▸ **WHAT TO PRODUCE**: Drop the images. Copy every line below character for character.
##########
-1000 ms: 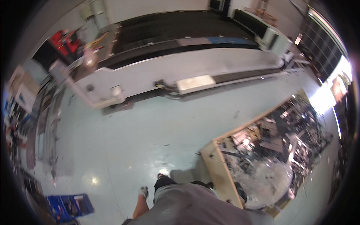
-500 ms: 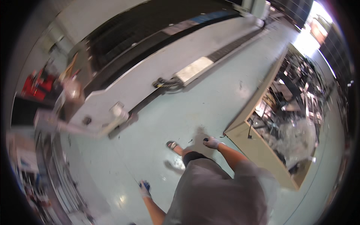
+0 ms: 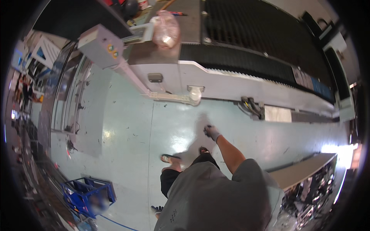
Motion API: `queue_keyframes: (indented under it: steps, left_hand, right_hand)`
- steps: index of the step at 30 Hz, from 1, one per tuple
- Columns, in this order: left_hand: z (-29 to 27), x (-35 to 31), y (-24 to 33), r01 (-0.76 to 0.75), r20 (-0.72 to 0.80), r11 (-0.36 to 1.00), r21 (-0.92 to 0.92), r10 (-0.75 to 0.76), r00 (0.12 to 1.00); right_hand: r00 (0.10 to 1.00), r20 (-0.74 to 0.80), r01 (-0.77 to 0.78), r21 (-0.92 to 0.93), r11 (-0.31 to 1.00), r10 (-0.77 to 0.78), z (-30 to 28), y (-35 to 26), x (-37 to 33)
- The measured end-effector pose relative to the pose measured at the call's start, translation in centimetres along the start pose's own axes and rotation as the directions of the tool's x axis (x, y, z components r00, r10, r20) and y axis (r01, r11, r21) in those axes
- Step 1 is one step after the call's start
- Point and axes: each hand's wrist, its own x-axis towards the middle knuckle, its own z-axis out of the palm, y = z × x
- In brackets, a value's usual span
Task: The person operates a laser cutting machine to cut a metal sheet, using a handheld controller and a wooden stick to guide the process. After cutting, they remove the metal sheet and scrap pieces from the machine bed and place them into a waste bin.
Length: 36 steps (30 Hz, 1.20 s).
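My right hand (image 3: 211,132) is in a pale work glove with dark fingers, held out in front of me above the floor. Its fingers are curled in, and whatever they may hold cannot be made out. My left hand (image 3: 157,210) hangs low beside my body, partly hidden by my grey shirt. Its dark gloved fingers look spread, with nothing visible in them. Neither hand touches anything around it. Nearest ahead of the right hand stands a large pale machine (image 3: 239,82) with a dark ribbed bed.
A control box (image 3: 101,46) on a jointed arm (image 3: 169,97) juts out at the front left. A clear plastic bag (image 3: 166,30) lies on the machine's corner. A blue metal frame cart (image 3: 88,194) stands lower left with a blue hose (image 3: 115,222). A scrap bin (image 3: 304,169) stands at the right.
My view has turned left and moved closer to the control box. The scrap bin has shifted to the lower right, and the blue cart has come into view. My left hand has dropped back beside my body.
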Motion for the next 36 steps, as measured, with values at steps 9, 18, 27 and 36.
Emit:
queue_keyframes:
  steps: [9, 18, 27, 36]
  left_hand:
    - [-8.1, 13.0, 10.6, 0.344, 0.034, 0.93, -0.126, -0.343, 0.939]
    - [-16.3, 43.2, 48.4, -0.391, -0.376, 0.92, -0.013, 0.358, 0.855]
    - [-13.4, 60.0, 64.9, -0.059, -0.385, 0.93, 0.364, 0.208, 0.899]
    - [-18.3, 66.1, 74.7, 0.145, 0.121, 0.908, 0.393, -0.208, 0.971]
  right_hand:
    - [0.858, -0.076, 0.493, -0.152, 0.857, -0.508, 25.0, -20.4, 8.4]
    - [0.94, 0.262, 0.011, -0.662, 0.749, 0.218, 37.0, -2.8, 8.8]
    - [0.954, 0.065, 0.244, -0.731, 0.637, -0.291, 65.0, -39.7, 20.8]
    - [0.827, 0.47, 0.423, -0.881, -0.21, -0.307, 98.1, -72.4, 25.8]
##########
▸ **SOLUTION FOR THIS EXERCISE**:
-1000 ms: 
-500 ms: 
+0 ms: 
Motion API: `queue_keyframes: (indented under it: steps, left_hand, right_hand)`
- steps: index of the step at 30 Hz, from 1, one per tuple
- Columns, in this order: left_hand: z (-29 to 27), x (-35 to 31), y (-24 to 33), r01 (-0.76 to 0.75), r20 (-0.72 to 0.80), r11 (-0.36 to 1.00), r21 (-0.92 to 0.92), r10 (-0.75 to 0.76), r00 (0.12 to 1.00); right_hand: r00 (0.10 to 1.00), r20 (-0.74 to 0.80), r01 (-0.77 to 0.78), r21 (-0.92 to 0.93), r11 (-0.31 to 1.00), r10 (-0.77 to 0.78), z (-30 to 28), y (-35 to 26), x (-37 to 33)
- The measured end-effector pose relative to the pose measured at the call's start, translation in centimetres along the start pose's own axes and rotation as the directions of the tool's x axis (x, y, z components r00, r10, r20) and y axis (r01, r11, r21) in those axes
- Step 1 is one step after the call's start
- Point and axes: each hand's wrist, its own x-axis towards the middle knuckle, its own z-axis out of the palm, y = z × x
- In brackets, a value's usual span
Task: The person operates a laser cutting machine to cut a metal sheet, using a handheld controller and a wooden stick to guide the process. After cutting, they remove the metal sheet and scrap pieces from the machine bed and place them into a waste bin.
Length: 36 steps (30 Hz, 1.20 s).
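My right hand (image 3: 211,132) is in a pale work glove with dark fingers, held out in front of me above the floor. Its fingers are curled in, and whatever they may hold cannot be made out. My left hand (image 3: 157,210) hangs low beside my body, partly hidden by my grey shirt. Its dark gloved fingers look spread, with nothing visible in them. Neither hand touches anything around it. Nearest ahead of the right hand stands a large pale machine (image 3: 239,82) with a dark ribbed bed.
A control box (image 3: 101,46) on a jointed arm (image 3: 169,97) juts out at the front left. A clear plastic bag (image 3: 166,30) lies on the machine's corner. A blue metal frame cart (image 3: 88,194) stands lower left with a blue hose (image 3: 115,222). A scrap bin (image 3: 304,169) stands at the right.
My view has turned left and moved closer to the control box. The scrap bin has shifted to the lower right, and the blue cart has come into view. My left hand has dropped back beside my body.
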Motion for the next 36 steps, as measured, with values at steps 9, 18, 27 and 36.
Emit:
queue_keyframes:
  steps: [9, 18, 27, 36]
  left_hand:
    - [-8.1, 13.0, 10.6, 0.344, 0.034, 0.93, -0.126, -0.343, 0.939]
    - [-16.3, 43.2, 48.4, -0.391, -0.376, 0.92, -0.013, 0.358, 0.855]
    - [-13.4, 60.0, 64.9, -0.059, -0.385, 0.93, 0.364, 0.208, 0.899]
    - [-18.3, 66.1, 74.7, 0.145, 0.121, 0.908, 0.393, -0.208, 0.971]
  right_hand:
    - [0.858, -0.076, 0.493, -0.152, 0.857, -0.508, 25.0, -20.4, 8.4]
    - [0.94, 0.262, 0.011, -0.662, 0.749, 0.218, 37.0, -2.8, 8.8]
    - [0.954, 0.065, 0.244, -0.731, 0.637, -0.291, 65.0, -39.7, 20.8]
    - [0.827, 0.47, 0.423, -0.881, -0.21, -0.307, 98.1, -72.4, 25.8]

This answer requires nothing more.